• _About this exercise_
Bring together every line in the data that includes "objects".

• _Excerpts from a dataset_
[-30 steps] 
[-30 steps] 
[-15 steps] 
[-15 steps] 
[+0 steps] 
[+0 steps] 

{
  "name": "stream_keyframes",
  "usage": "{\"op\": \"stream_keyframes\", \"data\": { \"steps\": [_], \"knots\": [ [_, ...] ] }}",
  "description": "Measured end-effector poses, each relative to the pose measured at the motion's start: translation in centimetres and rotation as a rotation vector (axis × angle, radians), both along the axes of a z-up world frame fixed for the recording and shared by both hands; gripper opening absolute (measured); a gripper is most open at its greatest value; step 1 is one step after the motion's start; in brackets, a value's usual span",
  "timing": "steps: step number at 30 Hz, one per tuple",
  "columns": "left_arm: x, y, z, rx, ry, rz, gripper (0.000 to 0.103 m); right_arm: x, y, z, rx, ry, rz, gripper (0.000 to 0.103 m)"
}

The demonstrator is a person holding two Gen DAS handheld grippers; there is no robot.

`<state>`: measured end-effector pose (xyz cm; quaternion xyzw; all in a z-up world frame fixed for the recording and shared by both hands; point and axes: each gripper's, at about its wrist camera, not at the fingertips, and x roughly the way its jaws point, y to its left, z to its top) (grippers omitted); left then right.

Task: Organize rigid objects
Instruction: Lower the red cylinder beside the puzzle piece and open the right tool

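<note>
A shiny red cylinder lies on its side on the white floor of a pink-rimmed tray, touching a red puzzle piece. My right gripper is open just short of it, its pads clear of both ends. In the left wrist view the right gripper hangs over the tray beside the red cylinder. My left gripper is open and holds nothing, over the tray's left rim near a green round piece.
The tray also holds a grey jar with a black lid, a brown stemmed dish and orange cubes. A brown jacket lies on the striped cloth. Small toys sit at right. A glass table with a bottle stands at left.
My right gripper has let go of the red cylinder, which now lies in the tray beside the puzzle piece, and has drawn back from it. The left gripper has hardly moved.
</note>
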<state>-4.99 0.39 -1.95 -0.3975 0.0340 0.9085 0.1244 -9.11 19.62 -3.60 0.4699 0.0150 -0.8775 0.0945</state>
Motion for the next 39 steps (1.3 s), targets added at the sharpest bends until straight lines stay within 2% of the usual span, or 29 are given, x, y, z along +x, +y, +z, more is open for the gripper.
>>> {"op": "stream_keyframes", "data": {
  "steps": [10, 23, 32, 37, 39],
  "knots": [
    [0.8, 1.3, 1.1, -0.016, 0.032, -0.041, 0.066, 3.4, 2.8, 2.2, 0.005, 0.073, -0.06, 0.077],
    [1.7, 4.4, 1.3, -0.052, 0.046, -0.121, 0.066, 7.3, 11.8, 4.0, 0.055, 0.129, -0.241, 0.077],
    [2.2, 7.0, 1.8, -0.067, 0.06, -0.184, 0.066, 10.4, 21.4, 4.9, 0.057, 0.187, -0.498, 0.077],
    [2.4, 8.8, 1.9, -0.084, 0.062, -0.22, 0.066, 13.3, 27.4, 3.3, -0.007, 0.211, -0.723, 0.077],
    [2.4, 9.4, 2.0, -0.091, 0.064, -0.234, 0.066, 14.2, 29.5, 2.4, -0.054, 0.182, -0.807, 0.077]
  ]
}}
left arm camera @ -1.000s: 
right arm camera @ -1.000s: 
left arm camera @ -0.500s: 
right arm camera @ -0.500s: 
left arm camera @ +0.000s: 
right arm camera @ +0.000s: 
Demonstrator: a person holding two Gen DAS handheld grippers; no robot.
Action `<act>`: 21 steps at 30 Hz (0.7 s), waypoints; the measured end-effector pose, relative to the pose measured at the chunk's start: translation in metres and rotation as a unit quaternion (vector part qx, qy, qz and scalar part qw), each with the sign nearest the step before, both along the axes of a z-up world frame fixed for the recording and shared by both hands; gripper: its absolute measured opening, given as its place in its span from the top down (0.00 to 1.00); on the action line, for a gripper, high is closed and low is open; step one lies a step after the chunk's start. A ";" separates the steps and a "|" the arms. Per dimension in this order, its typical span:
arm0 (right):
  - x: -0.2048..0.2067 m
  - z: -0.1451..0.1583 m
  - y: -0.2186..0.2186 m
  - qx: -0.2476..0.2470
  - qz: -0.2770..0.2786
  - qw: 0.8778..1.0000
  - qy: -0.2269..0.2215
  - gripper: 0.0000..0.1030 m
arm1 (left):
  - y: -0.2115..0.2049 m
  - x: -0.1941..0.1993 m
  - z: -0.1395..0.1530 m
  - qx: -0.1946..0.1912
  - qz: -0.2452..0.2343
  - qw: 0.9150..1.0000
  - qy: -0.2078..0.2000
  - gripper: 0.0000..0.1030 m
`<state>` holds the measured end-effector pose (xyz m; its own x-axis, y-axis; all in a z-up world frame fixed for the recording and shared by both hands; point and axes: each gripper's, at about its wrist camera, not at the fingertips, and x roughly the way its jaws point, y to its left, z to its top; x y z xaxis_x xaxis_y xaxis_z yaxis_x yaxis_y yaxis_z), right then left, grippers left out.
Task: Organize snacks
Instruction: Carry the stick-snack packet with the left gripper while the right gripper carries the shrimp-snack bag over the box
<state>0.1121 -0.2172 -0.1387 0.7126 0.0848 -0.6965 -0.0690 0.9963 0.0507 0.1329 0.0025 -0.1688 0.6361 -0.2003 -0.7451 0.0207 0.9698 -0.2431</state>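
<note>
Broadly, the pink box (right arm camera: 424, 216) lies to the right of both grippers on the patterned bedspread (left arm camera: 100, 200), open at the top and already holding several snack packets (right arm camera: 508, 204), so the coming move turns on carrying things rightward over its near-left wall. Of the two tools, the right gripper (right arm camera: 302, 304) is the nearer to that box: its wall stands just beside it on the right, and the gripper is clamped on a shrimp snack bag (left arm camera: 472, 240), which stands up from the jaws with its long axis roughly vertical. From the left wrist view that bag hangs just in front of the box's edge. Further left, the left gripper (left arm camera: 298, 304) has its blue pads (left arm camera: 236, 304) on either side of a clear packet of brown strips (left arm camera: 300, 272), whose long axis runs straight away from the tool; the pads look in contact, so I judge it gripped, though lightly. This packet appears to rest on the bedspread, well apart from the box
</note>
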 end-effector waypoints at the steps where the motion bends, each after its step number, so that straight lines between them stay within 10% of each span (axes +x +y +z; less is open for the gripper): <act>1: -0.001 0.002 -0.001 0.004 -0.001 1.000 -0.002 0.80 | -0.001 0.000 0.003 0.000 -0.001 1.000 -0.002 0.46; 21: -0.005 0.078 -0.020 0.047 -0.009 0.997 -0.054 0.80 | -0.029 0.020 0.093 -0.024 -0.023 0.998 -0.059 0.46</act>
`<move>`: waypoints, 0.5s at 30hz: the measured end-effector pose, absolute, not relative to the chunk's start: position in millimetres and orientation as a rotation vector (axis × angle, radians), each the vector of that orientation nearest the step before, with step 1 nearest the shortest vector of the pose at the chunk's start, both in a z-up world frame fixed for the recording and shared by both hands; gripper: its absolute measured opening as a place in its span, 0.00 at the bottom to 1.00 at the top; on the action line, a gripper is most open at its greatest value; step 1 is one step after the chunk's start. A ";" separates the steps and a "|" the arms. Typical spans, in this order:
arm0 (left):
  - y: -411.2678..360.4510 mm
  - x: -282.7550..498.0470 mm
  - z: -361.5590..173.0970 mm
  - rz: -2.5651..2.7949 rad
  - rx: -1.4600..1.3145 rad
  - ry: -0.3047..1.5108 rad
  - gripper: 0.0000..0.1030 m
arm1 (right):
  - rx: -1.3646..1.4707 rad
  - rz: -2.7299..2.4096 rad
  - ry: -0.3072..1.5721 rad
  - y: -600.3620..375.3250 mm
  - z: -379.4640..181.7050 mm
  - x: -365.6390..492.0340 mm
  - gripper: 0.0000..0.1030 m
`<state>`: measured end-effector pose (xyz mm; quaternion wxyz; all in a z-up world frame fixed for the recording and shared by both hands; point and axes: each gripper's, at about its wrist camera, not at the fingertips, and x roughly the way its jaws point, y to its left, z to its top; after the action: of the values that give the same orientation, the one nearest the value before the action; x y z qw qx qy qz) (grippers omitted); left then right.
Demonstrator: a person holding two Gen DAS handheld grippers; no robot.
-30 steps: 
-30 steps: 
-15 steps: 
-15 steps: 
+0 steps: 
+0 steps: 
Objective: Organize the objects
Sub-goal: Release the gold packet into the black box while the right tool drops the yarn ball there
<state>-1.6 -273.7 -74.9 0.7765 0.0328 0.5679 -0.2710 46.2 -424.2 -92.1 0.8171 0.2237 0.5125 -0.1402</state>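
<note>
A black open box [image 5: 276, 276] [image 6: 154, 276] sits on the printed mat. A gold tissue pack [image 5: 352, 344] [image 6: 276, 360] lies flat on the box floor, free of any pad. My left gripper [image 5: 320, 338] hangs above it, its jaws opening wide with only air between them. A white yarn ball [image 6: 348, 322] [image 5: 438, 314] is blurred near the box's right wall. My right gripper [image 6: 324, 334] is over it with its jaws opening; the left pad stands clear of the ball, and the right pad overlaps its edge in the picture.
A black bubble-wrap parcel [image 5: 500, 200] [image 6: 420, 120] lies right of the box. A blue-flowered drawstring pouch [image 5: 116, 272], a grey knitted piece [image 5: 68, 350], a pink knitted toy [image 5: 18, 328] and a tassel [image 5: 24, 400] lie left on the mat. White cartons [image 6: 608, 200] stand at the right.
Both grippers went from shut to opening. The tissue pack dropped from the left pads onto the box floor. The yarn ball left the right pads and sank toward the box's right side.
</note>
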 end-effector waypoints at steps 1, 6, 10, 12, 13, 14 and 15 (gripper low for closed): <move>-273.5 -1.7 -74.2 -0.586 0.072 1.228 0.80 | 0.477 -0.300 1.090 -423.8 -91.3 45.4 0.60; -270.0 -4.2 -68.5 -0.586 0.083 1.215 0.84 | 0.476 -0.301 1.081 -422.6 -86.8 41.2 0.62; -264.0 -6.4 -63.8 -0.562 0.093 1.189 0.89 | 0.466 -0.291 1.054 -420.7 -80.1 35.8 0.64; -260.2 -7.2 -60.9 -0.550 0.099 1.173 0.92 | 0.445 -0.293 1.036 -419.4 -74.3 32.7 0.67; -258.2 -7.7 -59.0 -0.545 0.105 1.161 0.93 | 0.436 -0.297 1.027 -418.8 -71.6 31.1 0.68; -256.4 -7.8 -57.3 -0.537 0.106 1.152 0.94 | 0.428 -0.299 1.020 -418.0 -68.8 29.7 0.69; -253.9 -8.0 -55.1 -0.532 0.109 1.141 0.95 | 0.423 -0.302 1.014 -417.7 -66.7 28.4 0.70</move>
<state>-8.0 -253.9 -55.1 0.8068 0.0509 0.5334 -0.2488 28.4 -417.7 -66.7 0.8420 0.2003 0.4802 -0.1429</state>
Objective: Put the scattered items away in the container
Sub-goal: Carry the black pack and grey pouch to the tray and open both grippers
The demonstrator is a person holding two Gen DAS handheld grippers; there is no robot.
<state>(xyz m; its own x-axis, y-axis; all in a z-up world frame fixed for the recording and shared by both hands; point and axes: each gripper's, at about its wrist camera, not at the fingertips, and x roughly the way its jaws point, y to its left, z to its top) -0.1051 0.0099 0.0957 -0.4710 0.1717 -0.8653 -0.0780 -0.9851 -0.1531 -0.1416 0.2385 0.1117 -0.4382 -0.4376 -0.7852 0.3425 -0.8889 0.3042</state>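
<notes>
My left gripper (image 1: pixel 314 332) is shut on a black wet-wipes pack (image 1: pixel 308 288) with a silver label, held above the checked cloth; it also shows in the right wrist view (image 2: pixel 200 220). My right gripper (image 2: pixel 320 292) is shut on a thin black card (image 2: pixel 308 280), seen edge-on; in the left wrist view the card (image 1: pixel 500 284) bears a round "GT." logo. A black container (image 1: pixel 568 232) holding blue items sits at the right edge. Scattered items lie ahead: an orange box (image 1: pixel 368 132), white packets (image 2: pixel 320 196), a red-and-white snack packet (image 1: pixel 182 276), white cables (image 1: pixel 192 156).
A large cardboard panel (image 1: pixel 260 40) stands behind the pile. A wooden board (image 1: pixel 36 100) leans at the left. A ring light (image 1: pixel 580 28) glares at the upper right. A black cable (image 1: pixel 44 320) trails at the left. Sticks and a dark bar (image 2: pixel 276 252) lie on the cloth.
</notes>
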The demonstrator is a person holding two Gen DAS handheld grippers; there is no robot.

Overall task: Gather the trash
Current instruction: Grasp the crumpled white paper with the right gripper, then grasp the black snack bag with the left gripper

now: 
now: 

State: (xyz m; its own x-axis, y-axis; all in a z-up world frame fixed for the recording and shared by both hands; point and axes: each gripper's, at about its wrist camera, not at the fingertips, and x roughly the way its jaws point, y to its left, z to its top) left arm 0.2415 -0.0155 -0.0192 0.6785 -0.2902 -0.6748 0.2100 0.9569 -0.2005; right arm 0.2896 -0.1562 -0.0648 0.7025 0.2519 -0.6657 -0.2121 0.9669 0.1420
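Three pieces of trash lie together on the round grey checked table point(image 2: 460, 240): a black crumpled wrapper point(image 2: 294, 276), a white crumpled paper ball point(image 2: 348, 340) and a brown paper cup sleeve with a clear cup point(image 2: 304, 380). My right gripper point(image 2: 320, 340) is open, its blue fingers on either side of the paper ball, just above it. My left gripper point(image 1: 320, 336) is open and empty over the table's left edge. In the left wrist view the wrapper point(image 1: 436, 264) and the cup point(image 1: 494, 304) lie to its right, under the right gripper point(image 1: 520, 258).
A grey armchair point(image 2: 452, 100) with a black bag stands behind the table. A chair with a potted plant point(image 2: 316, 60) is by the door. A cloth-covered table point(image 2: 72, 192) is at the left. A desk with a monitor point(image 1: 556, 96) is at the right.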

• _Answer box_
Task: Organize rigid objects
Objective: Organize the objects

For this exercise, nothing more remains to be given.